The protocol server MUST NOT crawl any URLs that match the URL specified for the crawl rule’s path.

followComplexUrls: Specifies the crawl behavior on the matched URLs with a query component. MUST be one of the following values:

Value

Meaning

false

Matching URLs with a query component MUST be followed during the crawl.

true

Matching URLs with a query component MUST be discarded during the crawl.

crawlAsHttp: Specifies whether to use the HTTP protocol to crawl matching links with the http: scheme. MUST be one of the following values:

Value

Meaning

false

The protocol server crawls matching URLs with http: scheme using any protocol available for the repository.

true

The protocol server crawls matching URLs with http: scheme using the HTTP protocol.

enabled: Specifies whether the crawl rule is enabled or disabled. Disabled crawl rules are ignored by the protocol server. MUST be one of the following values:

Value

Meaning

false

The crawl rule is disabled.

true

The crawl rule is enabled.

pluggableSecurityTrimmerId: The security trimmer identifier.

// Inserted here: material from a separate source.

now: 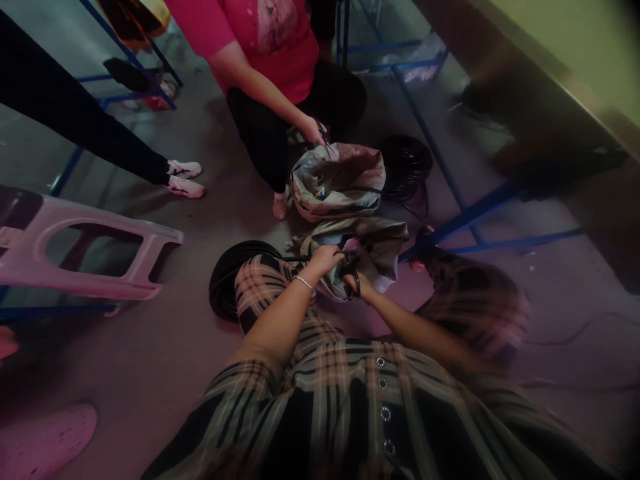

authUrl: If authenticationType is 4, authUrl contains the URL for the forms authentication type. If present, the length MUST be less than 2048 characters. The forms authentication type implies an HTTP GET or an HTTP POST to the authentication URL, as specified in [RFC2616], to obtain the authorization cookie. If authenticationType is set to 0, 1, 2, 3 or 5, this element MUST not be interpreted.

authData: If authenticationType is 4, this element represents the public authentication parameters for authUrl, according to the format of the HTTP form in authUrl. If authenticationType is set to 0, 1, 2, 3 or 5, this element MUST not be interpreted.

miscData: If authenticationType is set to 4 or to 5, this element represents a collection of error page URLs. When requests to retrieve content get redirected by item repositories during a crawl, these error page URLs are used to determine authentication errors. If authenticationType is set to 0, 1, 2 or 3, this element MUST not be interpreted.

accountLastModified: The latest time credentials were set or modified for this rule.